Can Vaccines Cross the Blood-Brain Barrier?

In this Science Made Easy video, Dr. Offit discusses the role of the blood-brain barrier and addresses concerns related to whether vaccines can cross this barrier.

Transcript

Can vaccines cross the blood-brain barrier?

Paul Offit, MD: Hi, my name is Paul Offit. I am talking to you today from the Vaccine Education Center, here at the Children’s Hospital of Philadelphia. Parents are sometimes concerned about whether or not vaccines could cause harm, especially to the brain. I mean, is it possible that vaccines could enter the brain and cause developmental delays, or autism, or epilepsy, or attention-deficit disorder, or hyperactivity disorders. How good is the brain at keeping these vaccines away? The thing that’s critical in terms of the brain is something called the blood-brain barrier. Now, this is a semi-permeable membrane that exists between the circulation, meaning the blood, and the brain itself. So, it lets in certain things, like oxygen and glucose and things that brain cells need to grow, but it doesn’t let another things. So, for example, there are germs, pathogens, like viruses or bacteria, that can damage the blood-brain barrier and then allow those viruses or bacteria to enter. So, for example, measles virus can enter the brain and cause inflammation called encephalitis. Bacteria like Streptococcus pneumoniae, Haemophilus influenzae type b, meningococcus can also damage the blood-brain barrier, enter and cause meningitis. But the vaccines don’t do that. In healthy children, the vaccines don’t do that. The blood-brain barrier excludes those vaccines from entering and causing harm. So, I think people can be reassured by that.
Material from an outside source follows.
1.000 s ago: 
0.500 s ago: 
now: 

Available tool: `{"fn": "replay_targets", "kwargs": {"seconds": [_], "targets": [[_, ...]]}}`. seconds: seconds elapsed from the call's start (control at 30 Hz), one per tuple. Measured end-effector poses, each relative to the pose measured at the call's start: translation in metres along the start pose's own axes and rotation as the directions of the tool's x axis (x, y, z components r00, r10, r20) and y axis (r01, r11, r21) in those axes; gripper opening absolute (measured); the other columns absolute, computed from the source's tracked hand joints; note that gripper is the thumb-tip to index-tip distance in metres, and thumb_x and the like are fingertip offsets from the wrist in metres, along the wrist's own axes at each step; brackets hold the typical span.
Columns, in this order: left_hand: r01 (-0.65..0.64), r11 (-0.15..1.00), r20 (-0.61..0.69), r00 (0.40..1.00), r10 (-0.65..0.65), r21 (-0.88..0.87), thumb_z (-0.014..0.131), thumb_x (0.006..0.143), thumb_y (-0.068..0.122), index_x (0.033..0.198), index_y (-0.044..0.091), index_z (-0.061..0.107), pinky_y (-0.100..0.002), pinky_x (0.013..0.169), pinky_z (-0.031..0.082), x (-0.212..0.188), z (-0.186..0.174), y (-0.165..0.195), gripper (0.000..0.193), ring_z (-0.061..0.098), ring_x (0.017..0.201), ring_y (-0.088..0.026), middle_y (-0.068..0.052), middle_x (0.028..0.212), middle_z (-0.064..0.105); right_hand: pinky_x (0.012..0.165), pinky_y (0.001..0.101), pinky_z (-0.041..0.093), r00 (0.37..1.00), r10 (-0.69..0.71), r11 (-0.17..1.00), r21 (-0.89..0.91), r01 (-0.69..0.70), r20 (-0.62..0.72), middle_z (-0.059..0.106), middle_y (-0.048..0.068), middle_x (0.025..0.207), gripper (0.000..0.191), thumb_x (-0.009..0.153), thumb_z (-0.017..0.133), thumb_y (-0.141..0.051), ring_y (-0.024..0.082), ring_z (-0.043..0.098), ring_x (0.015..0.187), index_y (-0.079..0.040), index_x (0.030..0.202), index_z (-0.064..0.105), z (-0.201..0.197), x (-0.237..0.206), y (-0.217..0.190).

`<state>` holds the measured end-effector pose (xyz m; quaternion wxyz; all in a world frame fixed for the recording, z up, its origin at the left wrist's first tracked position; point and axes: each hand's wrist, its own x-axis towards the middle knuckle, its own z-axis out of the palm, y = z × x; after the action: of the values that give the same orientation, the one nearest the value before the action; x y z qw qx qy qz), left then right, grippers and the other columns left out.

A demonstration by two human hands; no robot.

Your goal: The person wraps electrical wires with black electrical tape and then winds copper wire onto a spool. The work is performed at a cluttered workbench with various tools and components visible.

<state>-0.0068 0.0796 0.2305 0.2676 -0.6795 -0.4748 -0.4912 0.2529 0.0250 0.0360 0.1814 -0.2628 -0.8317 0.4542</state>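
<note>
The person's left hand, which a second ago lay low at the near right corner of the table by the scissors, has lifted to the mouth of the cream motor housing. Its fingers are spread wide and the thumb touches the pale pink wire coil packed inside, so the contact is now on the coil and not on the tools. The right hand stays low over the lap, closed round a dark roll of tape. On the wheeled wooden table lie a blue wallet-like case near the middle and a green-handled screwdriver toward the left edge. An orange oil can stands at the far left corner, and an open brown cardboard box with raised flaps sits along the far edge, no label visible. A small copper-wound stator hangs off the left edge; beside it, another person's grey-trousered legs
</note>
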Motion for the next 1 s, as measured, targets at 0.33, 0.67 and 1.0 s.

So, I’ll give you another example. In your bloodstream, you have proteins, proteins like albumin; and you have about 7 grams or so per 100 milliliters of proteins like albumin. But if you look in the spinal fluid, you see a very, very low amounts of protein; you see maybe 20, 30 milligrams — so, not grams but milligrams, which is thousandths of a gram. So, that’s an example of how the blood-brain barrier excludes proteins from the brain, and proteins are much smaller than say viruses or bacteria. So, unless there is really damage caused by those germs, the vaccines that prevent those germs don’t enter the brain through the blood-brain barrier, because the blood-brain barrier excludes them. Thank you.